BRIEF :: Give the entries again exactly, every one of them.

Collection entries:
****
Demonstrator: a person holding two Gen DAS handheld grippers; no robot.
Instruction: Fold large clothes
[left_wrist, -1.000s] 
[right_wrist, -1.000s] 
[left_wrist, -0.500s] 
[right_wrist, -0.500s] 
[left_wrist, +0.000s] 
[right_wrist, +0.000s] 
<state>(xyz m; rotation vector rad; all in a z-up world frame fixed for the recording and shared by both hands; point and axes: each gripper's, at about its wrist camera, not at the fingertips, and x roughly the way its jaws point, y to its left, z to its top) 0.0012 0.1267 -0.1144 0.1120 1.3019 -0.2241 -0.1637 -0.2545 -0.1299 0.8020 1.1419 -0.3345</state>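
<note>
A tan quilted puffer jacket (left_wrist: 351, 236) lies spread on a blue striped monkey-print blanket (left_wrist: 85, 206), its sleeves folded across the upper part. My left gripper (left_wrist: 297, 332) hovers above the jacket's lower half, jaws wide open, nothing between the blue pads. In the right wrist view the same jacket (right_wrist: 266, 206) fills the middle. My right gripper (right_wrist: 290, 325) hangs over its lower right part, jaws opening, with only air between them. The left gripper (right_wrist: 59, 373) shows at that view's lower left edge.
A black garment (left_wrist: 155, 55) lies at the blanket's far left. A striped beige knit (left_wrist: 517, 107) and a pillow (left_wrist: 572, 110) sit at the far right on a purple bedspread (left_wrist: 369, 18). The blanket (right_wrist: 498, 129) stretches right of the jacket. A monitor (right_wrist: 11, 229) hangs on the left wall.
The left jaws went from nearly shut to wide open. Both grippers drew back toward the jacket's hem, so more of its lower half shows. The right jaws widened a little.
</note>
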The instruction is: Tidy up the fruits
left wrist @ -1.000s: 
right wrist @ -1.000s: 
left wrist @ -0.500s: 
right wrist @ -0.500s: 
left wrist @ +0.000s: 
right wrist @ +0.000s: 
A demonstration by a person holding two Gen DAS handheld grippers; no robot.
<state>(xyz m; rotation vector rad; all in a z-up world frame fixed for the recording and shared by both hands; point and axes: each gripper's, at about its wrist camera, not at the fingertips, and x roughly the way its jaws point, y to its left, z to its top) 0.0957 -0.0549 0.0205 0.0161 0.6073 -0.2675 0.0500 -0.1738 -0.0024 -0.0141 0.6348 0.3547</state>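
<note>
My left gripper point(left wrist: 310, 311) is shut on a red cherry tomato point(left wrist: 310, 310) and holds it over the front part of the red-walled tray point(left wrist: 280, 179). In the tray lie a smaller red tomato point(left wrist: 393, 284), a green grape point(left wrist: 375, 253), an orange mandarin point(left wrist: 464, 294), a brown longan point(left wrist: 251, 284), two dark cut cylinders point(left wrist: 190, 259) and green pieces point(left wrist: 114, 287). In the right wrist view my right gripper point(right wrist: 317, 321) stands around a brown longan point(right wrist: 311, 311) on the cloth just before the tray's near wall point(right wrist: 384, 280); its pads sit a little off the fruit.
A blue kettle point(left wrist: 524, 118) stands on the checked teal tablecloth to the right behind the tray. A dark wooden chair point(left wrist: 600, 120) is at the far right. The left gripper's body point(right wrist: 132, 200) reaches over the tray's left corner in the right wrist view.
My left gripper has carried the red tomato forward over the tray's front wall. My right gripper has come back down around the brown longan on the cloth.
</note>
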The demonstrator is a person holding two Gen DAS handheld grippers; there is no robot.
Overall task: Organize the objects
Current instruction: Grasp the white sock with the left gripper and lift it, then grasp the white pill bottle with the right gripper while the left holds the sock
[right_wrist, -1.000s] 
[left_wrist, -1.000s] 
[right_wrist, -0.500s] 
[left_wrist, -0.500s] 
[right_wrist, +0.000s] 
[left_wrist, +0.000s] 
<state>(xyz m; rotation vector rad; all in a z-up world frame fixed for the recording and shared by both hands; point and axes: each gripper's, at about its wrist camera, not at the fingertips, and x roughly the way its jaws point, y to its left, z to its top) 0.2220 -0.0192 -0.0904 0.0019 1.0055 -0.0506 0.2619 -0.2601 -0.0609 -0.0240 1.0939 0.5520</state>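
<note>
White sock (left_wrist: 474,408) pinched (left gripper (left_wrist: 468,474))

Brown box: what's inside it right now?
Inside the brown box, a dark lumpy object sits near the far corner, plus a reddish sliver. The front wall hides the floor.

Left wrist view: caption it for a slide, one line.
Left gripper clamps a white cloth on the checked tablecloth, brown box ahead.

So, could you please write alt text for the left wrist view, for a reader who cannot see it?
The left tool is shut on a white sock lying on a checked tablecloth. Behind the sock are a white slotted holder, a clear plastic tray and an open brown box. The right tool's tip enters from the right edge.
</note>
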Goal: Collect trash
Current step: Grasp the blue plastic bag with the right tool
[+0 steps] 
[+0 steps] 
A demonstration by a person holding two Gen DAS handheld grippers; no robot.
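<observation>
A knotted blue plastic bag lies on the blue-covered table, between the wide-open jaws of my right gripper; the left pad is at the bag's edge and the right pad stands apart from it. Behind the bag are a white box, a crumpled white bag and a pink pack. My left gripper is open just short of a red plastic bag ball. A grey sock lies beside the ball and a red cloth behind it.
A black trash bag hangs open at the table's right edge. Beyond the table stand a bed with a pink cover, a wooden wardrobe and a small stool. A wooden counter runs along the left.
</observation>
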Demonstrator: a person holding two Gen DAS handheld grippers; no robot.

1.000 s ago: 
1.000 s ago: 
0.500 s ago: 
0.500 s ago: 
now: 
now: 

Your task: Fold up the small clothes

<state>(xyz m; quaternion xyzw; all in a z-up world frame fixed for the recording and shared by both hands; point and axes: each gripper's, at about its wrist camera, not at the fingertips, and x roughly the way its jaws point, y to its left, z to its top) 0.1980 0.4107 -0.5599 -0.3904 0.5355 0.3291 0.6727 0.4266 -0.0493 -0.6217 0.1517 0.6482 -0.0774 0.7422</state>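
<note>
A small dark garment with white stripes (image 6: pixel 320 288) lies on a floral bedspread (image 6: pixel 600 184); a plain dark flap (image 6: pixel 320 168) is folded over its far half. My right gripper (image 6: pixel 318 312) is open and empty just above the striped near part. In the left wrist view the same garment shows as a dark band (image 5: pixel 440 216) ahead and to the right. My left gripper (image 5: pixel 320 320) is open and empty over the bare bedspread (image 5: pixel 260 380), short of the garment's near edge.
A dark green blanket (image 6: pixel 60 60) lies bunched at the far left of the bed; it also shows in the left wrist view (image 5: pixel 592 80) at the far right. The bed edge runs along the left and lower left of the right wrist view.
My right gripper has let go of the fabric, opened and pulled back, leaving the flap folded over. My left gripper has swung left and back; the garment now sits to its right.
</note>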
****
OUTPUT FOR THIS TASK ::
Demonstrator: a person holding two Gen DAS handheld grippers; no robot.
Instruction: Fold large clothes
[left_wrist, -1.000s] 
[right_wrist, -1.000s] 
[left_wrist, -0.500s] 
[right_wrist, -0.500s] 
[left_wrist, +0.000s] 
[right_wrist, +0.000s] 
<state>(xyz m; rotation vector rad; all in a z-up world frame fixed for the recording and shared by both hands; point and axes: each gripper's, at about its wrist camera, not at the fingertips, and x roughly the way its jaws point, y to its left, z to its top) 0.0012 0.1267 -0.1144 0.1120 1.3019 -0.2241 -0.1637 -0.2545 -0.1299 0.8020 1.1419 -0.3345</state>
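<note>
A tan quilted puffer jacket (left_wrist: 351, 236) lies spread on a blue striped monkey-print blanket (left_wrist: 85, 206), its sleeves folded across the upper part. My left gripper (left_wrist: 297, 332) hovers above the jacket's lower half, jaws wide open, nothing between the blue pads. In the right wrist view the same jacket (right_wrist: 266, 206) fills the middle. My right gripper (right_wrist: 290, 325) hangs over its lower right part, jaws opening, with only air between them. The left gripper (right_wrist: 59, 373) shows at that view's lower left edge.
A black garment (left_wrist: 155, 55) lies at the blanket's far left. A striped beige knit (left_wrist: 517, 107) and a pillow (left_wrist: 572, 110) sit at the far right on a purple bedspread (left_wrist: 369, 18). The blanket (right_wrist: 498, 129) stretches right of the jacket. A monitor (right_wrist: 11, 229) hangs on the left wall.
The left jaws went from nearly shut to wide open. Both grippers drew back toward the jacket's hem, so more of its lower half shows. The right jaws widened a little.
</note>
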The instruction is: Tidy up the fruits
left wrist @ -1.000s: 
right wrist @ -1.000s: 
left wrist @ -0.500s: 
right wrist @ -0.500s: 
left wrist @ +0.000s: 
right wrist @ +0.000s: 
A demonstration by a person holding two Gen DAS handheld grippers; no robot.
<state>(xyz m; rotation vector rad; all in a z-up world frame fixed for the recording and shared by both hands; point and axes: each gripper's, at about its wrist camera, not at the fingertips, and x roughly the way its jaws point, y to its left, z to its top) 0.0957 -0.0549 0.0205 0.0161 0.6073 -0.2675 0.0500 -0.1738 -0.0024 -0.0141 0.6348 0.3547</state>
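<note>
My left gripper point(left wrist: 310, 311) is shut on a red cherry tomato point(left wrist: 310, 310) and holds it over the front part of the red-walled tray point(left wrist: 280, 179). In the tray lie a smaller red tomato point(left wrist: 393, 284), a green grape point(left wrist: 375, 253), an orange mandarin point(left wrist: 464, 294), a brown longan point(left wrist: 251, 284), two dark cut cylinders point(left wrist: 190, 259) and green pieces point(left wrist: 114, 287). In the right wrist view my right gripper point(right wrist: 317, 321) stands around a brown longan point(right wrist: 311, 311) on the cloth just before the tray's near wall point(right wrist: 384, 280); its pads sit a little off the fruit.
A blue kettle point(left wrist: 524, 118) stands on the checked teal tablecloth to the right behind the tray. A dark wooden chair point(left wrist: 600, 120) is at the far right. The left gripper's body point(right wrist: 132, 200) reaches over the tray's left corner in the right wrist view.
My left gripper has carried the red tomato forward over the tray's front wall. My right gripper has come back down around the brown longan on the cloth.
</note>
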The demonstrator is a person holding two Gen DAS handheld grippers; there is no robot.
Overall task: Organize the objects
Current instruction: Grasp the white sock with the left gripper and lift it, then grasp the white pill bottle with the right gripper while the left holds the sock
[right_wrist, -1.000s] 
[left_wrist, -1.000s] 
[right_wrist, -0.500s] 
[left_wrist, -0.500s] 
[right_wrist, +0.000s] 
[left_wrist, +0.000s] 
<state>(xyz m; rotation vector rad; all in a z-up world frame fixed for the recording and shared by both hands; point and axes: each gripper's, at about its wrist camera, not at the fingertips, and x roughly the way its jaws point, y to its left, z to its top) 0.2220 -0.0192 -0.0904 0.0019 1.0055 -0.0506 0.2619 -0.2601 -0.0609 -0.0240 1.0939 0.5520</state>
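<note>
White sock (left_wrist: 474,408) pinched (left gripper (left_wrist: 468,474))

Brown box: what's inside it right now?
Inside the brown box, a dark lumpy object sits near the far corner, plus a reddish sliver. The front wall hides the floor.

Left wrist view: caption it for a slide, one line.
Left gripper clamps a white cloth on the checked tablecloth, brown box ahead.

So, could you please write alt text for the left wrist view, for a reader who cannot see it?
The left tool is shut on a white sock lying on a checked tablecloth. Behind the sock are a white slotted holder, a clear plastic tray and an open brown box. The right tool's tip enters from the right edge.
</note>
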Goal: Collect trash
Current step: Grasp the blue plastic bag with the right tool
[+0 steps] 
[+0 steps] 
A demonstration by a person holding two Gen DAS handheld grippers; no robot.
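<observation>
A knotted blue plastic bag lies on the blue-covered table, between the wide-open jaws of my right gripper; the left pad is at the bag's edge and the right pad stands apart from it. Behind the bag are a white box, a crumpled white bag and a pink pack. My left gripper is open just short of a red plastic bag ball. A grey sock lies beside the ball and a red cloth behind it.
A black trash bag hangs open at the table's right edge. Beyond the table stand a bed with a pink cover, a wooden wardrobe and a small stool. A wooden counter runs along the left.
</observation>
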Demonstrator: a person holding two Gen DAS handheld grippers; no robot.

1.000 s ago: 
1.000 s ago: 
0.500 s ago: 
0.500 s ago: 
now: 
now: 

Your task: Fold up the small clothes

<state>(xyz m; quaternion xyzw; all in a z-up world frame fixed for the recording and shared by both hands; point and axes: each gripper's, at about its wrist camera, not at the fingertips, and x roughly the way its jaws point, y to its left, z to its top) 0.1980 0.4107 -0.5599 -0.3904 0.5355 0.3291 0.6727 0.4266 -0.0493 -0.6217 0.1517 0.6482 -0.0774 0.7422</state>
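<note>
A small dark garment with white stripes (image 6: pixel 320 288) lies on a floral bedspread (image 6: pixel 600 184); a plain dark flap (image 6: pixel 320 168) is folded over its far half. My right gripper (image 6: pixel 318 312) is open and empty just above the striped near part. In the left wrist view the same garment shows as a dark band (image 5: pixel 440 216) ahead and to the right. My left gripper (image 5: pixel 320 320) is open and empty over the bare bedspread (image 5: pixel 260 380), short of the garment's near edge.
A dark green blanket (image 6: pixel 60 60) lies bunched at the far left of the bed; it also shows in the left wrist view (image 5: pixel 592 80) at the far right. The bed edge runs along the left and lower left of the right wrist view.
My right gripper has let go of the fabric, opened and pulled back, leaving the flap folded over. My left gripper has swung left and back; the garment now sits to its right.
</note>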

The required output has been given.